DATASET EXTRACT
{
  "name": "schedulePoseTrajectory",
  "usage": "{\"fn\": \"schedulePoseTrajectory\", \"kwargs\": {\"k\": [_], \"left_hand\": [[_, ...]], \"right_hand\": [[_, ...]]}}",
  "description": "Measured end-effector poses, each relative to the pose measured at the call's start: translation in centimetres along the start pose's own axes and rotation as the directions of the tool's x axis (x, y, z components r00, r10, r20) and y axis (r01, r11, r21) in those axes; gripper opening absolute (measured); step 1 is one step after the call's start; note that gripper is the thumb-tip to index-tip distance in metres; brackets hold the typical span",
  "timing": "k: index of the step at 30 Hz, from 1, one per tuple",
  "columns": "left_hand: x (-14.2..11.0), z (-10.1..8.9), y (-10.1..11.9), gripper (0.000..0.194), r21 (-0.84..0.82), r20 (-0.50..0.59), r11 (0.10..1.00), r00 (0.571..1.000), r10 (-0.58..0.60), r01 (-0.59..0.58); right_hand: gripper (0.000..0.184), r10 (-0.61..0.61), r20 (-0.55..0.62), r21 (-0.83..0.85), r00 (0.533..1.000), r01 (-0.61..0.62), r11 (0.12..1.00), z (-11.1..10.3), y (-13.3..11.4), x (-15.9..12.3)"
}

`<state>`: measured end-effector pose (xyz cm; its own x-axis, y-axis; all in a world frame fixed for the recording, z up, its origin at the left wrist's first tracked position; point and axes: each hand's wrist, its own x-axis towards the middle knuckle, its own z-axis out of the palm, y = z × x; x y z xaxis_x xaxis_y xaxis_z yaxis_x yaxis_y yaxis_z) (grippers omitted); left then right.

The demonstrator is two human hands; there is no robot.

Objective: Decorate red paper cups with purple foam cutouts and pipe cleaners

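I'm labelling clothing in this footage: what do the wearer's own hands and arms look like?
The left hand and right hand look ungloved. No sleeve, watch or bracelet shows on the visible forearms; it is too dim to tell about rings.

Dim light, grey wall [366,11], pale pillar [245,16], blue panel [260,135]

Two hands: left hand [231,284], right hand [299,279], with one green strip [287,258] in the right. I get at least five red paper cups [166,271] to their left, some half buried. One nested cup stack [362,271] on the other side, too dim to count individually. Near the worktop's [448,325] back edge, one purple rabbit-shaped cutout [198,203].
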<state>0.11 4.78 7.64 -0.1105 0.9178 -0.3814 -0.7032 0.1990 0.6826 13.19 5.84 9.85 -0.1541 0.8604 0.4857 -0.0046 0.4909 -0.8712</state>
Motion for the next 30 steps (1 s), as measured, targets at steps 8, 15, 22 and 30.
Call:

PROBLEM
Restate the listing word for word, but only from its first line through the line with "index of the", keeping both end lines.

SOLUTION BELOW
{
  "name": "schedulePoseTrajectory",
  "usage": "{\"fn\": \"schedulePoseTrajectory\", \"kwargs\": {\"k\": [_], \"left_hand\": [[_, ...]], \"right_hand\": [[_, ...]]}}",
  "description": "Measured end-effector poses, each relative to the pose measured at the call's start: translation in centimetres along the start pose's own axes and rotation as the directions of the tool's x axis (x, y, z components r00, r10, r20) and y axis (r01, r11, r21) in those axes; gripper opening absolute (measured); step 1 is one step after the call's start; note that gripper is the thumb-tip to index-tip distance in metres; brackets hold the typical span",
  "timing": "k: index of the step at 30 Hz, from 1, one per tuple",

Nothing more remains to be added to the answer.